**Aim of the exercise**. Output the entire listing that follows verbatim.

**Given information**.
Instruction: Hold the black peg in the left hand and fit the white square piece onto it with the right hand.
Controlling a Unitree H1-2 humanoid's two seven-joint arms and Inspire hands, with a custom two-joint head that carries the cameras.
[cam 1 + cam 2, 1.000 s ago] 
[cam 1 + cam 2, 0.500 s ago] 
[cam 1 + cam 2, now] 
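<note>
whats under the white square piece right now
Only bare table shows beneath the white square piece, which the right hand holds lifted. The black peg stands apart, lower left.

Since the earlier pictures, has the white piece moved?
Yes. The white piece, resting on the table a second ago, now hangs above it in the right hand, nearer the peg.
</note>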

**Your solution**.
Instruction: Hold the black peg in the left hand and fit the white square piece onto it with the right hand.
Controlling a Unitree H1-2 humanoid's two seven-joint arms and Inspire hands, with a custom two-joint head that carries the cameras.
[cam 1 + cam 2, 1.000 s ago] 
[cam 1 + cam 2, 0.500 s ago] 
[cam 1 + cam 2, now] 
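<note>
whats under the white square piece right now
Only bare table shows beneath the white square piece, which the right hand holds lifted. The black peg stands apart, lower left.

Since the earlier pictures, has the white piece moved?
Yes. The white piece, resting on the table a second ago, now hangs above it in the right hand, nearer the peg.
</note>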

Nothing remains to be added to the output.